What is wanted is the full listing, word for word, without its pictures.

--- EXCERPTED RECORDS Enclosed Below ---

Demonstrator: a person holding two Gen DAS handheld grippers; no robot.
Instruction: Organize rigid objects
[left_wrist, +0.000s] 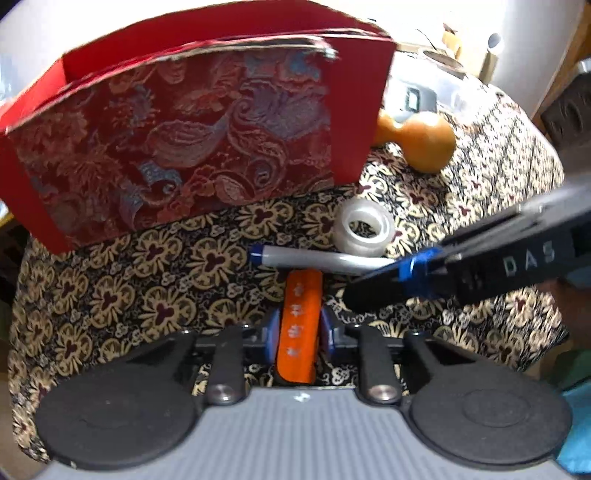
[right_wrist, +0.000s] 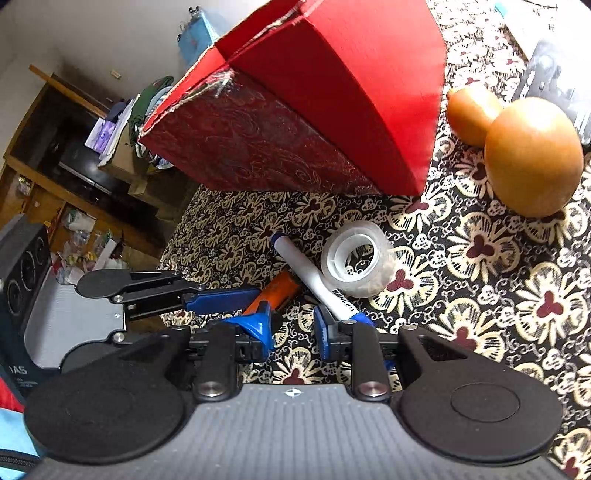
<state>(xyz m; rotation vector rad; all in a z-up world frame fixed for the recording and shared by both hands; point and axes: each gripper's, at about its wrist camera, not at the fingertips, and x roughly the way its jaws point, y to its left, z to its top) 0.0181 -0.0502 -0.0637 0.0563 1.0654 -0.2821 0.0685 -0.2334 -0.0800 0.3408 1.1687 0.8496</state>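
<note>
An orange bar (left_wrist: 300, 295) with white characters lies on the patterned cloth, and my left gripper (left_wrist: 300, 332) is shut on it, a blue pad against each side. The right wrist view shows that bar (right_wrist: 279, 290) with the left gripper (right_wrist: 258, 299) reaching in from the left. A white marker (left_wrist: 314, 258) with blue ends lies across just beyond it, beside a clear tape roll (left_wrist: 364, 230). My right gripper (right_wrist: 291, 325) hangs low over the cloth, jaws slightly apart with only cloth between them. The marker (right_wrist: 306, 269) ends just outside its right finger. The tape roll (right_wrist: 354, 258) sits beyond.
A red brocade box (left_wrist: 184, 140) with an open top stands at the back of the table. An orange gourd (right_wrist: 532, 155) lies to its right, with a clear plastic container (left_wrist: 436, 85) behind. The table edge drops off at the left, towards a speaker (right_wrist: 22, 266) and shelves.
</note>
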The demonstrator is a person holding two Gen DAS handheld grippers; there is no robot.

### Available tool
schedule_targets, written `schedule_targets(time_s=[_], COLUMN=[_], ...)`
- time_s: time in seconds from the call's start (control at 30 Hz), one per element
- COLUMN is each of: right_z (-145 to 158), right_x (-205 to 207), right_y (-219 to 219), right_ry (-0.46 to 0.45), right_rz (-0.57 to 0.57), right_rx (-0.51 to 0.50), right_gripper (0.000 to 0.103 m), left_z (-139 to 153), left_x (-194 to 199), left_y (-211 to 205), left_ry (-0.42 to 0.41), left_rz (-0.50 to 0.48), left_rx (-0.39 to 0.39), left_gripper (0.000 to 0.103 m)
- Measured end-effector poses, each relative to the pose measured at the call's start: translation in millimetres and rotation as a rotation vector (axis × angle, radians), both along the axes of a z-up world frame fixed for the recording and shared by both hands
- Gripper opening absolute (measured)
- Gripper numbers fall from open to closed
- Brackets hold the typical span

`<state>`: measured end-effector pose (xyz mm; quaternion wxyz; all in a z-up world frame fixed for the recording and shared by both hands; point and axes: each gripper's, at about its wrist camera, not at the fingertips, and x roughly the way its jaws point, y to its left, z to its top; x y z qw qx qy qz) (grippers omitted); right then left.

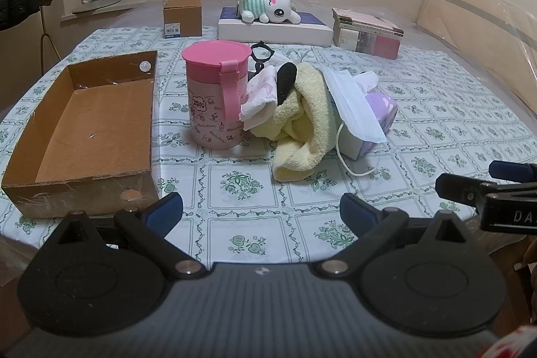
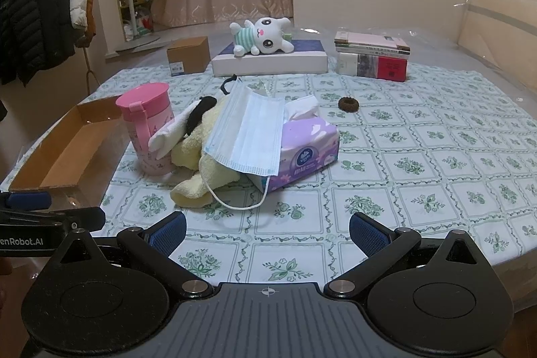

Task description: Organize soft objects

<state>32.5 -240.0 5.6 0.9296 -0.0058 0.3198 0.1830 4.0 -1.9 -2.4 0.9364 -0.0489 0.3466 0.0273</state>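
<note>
Cardboard tray (image 1: 90, 126) sat empty at table's left; yellow towel (image 1: 302, 109), face mask (image 2: 248, 133) and cloth lay heaped against pink cup (image 1: 216, 96). Both claws (image 1: 261, 210) (image 2: 266, 232) hovered open, empty. Tugging the towel would likely topple the cup.

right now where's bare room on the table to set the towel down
Bare cloth lies between both open tongs and the pile, also right of the tissue pack up to the books. The cardboard tray is empty. Crowded: pink cup, yellow towel, mask.
</note>
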Motion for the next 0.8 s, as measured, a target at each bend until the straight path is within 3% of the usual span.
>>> schedule_targets(time_s=[0.8], right_z=[-2.3], right_x=[0.8], right_y=[-2.4], right_ry=[0.002], right_rz=[-0.007], right_rx=[0.003], right_gripper=[0.103], left_z=[-2.5], left_x=[0.6], left_y=[0.6], left_ry=[0.006], left_rz=[0.004], left_rx=[-0.002], left_gripper=[0.099])
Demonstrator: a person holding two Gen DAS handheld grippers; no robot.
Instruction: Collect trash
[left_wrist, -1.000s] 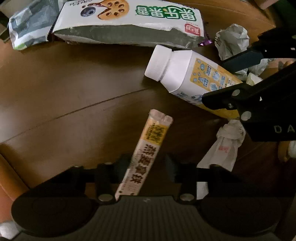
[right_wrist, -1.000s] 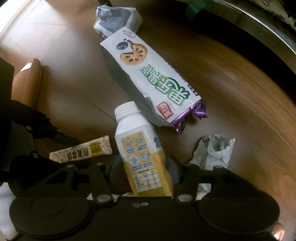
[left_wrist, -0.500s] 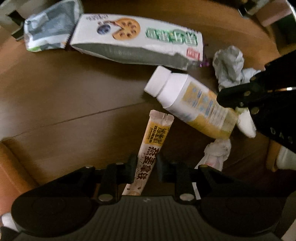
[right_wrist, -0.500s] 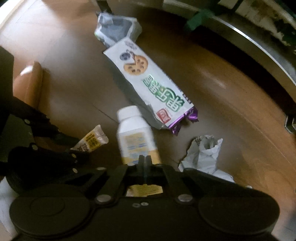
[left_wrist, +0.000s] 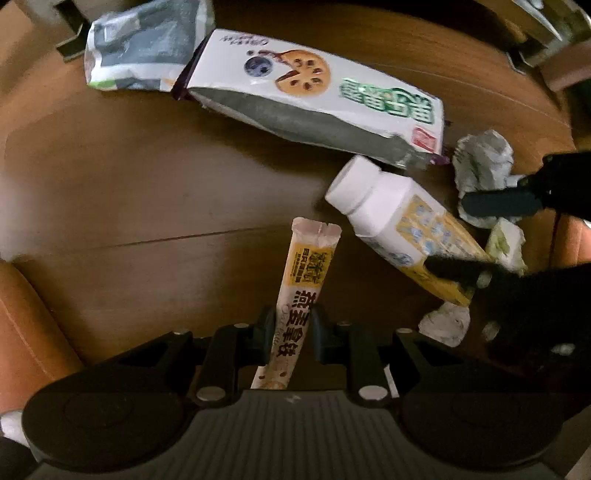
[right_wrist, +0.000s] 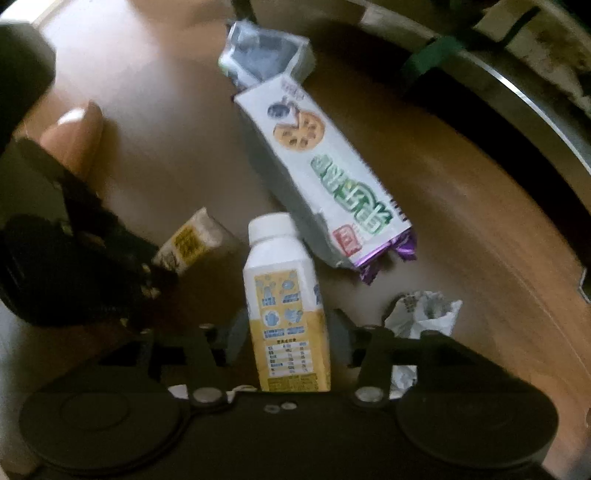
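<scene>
Closest in, the left gripper (left_wrist: 289, 326) has its jaws pressed together on a slim oat sachet (left_wrist: 301, 295), having just closed the last bit onto it; the packet stands up between the pads with its torn top free above the wooden table (left_wrist: 129, 206). Just beside it, the right gripper (right_wrist: 286, 334) straddles the lower, yellow end of a white milk bottle (right_wrist: 282, 295). Its jaws have just been opening from a tighter squeeze, and the pads now sit along the bottle's sides; from the left view the bottle (left_wrist: 399, 225) looks tipped up at an angle rather than lying flat, so I judge it is held.

A little farther out, crumpled tissues (left_wrist: 480, 173) lie around the bottle's base. Beyond those rests a long biscuit wrapper (left_wrist: 317, 99), and behind it, touching its end, a grey foil pouch (left_wrist: 144, 48).

The step in hand looks like the pick-up itself: both tools have a piece of rubbish and are bringing it off the table. Next, each piece needs carrying to a bin, which I cannot see in either view. The bottle's grip is low on its body, so it may swing if moved quickly.
</scene>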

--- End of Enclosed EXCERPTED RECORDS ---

* **ANSWER TO THE PROBLEM**:
Demonstrator: a person holding two Gen DAS handheld grippers; no robot.
Instruction: Organize rigid objects
[left_wrist, +0.000s] 
[right_wrist, +0.000s] 
<state>(xyz m; rotation vector rad; all in a z-up world frame fixed for the recording and shared by both hands; point and axes: each gripper's, at about its wrist camera, not at the fingertips, and x roughly the way its jaws point, y to its left, z to its top) 0.0181 -0.0502 -0.0637 0.0563 1.0654 -0.2821 0.0685 -0.2334 -0.0800 0.3408 1.1687 0.8496</state>
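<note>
An orange bar (left_wrist: 300, 295) with white characters lies on the patterned cloth, and my left gripper (left_wrist: 300, 332) is shut on it, a blue pad against each side. The right wrist view shows that bar (right_wrist: 279, 290) with the left gripper (right_wrist: 258, 299) reaching in from the left. A white marker (left_wrist: 314, 258) with blue ends lies across just beyond it, beside a clear tape roll (left_wrist: 364, 230). My right gripper (right_wrist: 291, 325) hangs low over the cloth, jaws slightly apart with only cloth between them. The marker (right_wrist: 306, 269) ends just outside its right finger. The tape roll (right_wrist: 354, 258) sits beyond.
A red brocade box (left_wrist: 184, 140) with an open top stands at the back of the table. An orange gourd (right_wrist: 532, 155) lies to its right, with a clear plastic container (left_wrist: 436, 85) behind. The table edge drops off at the left, towards a speaker (right_wrist: 22, 266) and shelves.
</note>
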The demonstrator is a person holding two Gen DAS handheld grippers; there is no robot.

### Available tool
schedule_targets, written `schedule_targets(time_s=[_], COLUMN=[_], ...)`
- time_s: time in seconds from the call's start (control at 30 Hz), one per element
- COLUMN is each of: right_z (-145 to 158), right_x (-205 to 207), right_y (-219 to 219), right_ry (-0.46 to 0.45), right_rz (-0.57 to 0.57), right_rx (-0.51 to 0.50), right_gripper (0.000 to 0.103 m), left_z (-139 to 153), left_x (-194 to 199), left_y (-211 to 205), left_ry (-0.42 to 0.41), left_rz (-0.50 to 0.48), left_rx (-0.39 to 0.39), left_gripper (0.000 to 0.103 m)
- Measured end-effector poses, each relative to the pose measured at the call's start: translation in millimetres and rotation as a rotation vector (axis × angle, radians), both along the axes of a z-up world frame fixed for the recording and shared by both hands
- Gripper opening absolute (measured)
- Gripper numbers fall from open to closed
- Brackets hold the typical span

`<state>`: measured end-effector pose (xyz mm; quaternion wxyz; all in a z-up world frame fixed for the recording and shared by both hands; point and axes: each gripper's, at about its wrist camera, not at the fingertips, and x roughly the way its jaws point, y to its left, z to its top; x y z qw qx qy qz) (grippers omitted); right then left.


Task description: Organize soft objects

<state>32.5 -240.0 5.6 0.9296 -0.0058 0.3198 0.1830 4.0 -1.9 -2.4 0.9364 -0.0489 0.3466 0.0273</state>
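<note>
Cardboard tray (image 1: 90, 126) sat empty at table's left; yellow towel (image 1: 302, 109), face mask (image 2: 248, 133) and cloth lay heaped against pink cup (image 1: 216, 96). Both claws (image 1: 261, 210) (image 2: 266, 232) hovered open, empty. Tugging the towel would likely topple the cup.

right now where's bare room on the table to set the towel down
Bare cloth lies between both open tongs and the pile, also right of the tissue pack up to the books. The cardboard tray is empty. Crowded: pink cup, yellow towel, mask.
</note>
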Motion for the next 0.8 s, as measured, a target at each bend until the straight path is within 3% of the usual span.
>>> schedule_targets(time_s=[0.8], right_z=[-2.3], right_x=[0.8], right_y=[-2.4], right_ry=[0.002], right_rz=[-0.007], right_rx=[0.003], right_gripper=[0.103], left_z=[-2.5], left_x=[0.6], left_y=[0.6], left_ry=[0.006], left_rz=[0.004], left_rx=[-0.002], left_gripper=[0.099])
Demonstrator: a person holding two Gen DAS handheld grippers; no robot.
Instruction: Collect trash
[left_wrist, -1.000s] 
[right_wrist, -1.000s] 
[left_wrist, -0.500s] 
[right_wrist, -0.500s] 
[left_wrist, +0.000s] 
[right_wrist, +0.000s] 
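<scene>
Closest in, the left gripper (left_wrist: 289, 326) has its jaws pressed together on a slim oat sachet (left_wrist: 301, 295), having just closed the last bit onto it; the packet stands up between the pads with its torn top free above the wooden table (left_wrist: 129, 206). Just beside it, the right gripper (right_wrist: 286, 334) straddles the lower, yellow end of a white milk bottle (right_wrist: 282, 295). Its jaws have just been opening from a tighter squeeze, and the pads now sit along the bottle's sides; from the left view the bottle (left_wrist: 399, 225) looks tipped up at an angle rather than lying flat, so I judge it is held.

A little farther out, crumpled tissues (left_wrist: 480, 173) lie around the bottle's base. Beyond those rests a long biscuit wrapper (left_wrist: 317, 99), and behind it, touching its end, a grey foil pouch (left_wrist: 144, 48).

The step in hand looks like the pick-up itself: both tools have a piece of rubbish and are bringing it off the table. Next, each piece needs carrying to a bin, which I cannot see in either view. The bottle's grip is low on its body, so it may swing if moved quickly.
</scene>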

That finishes the answer to the exercise.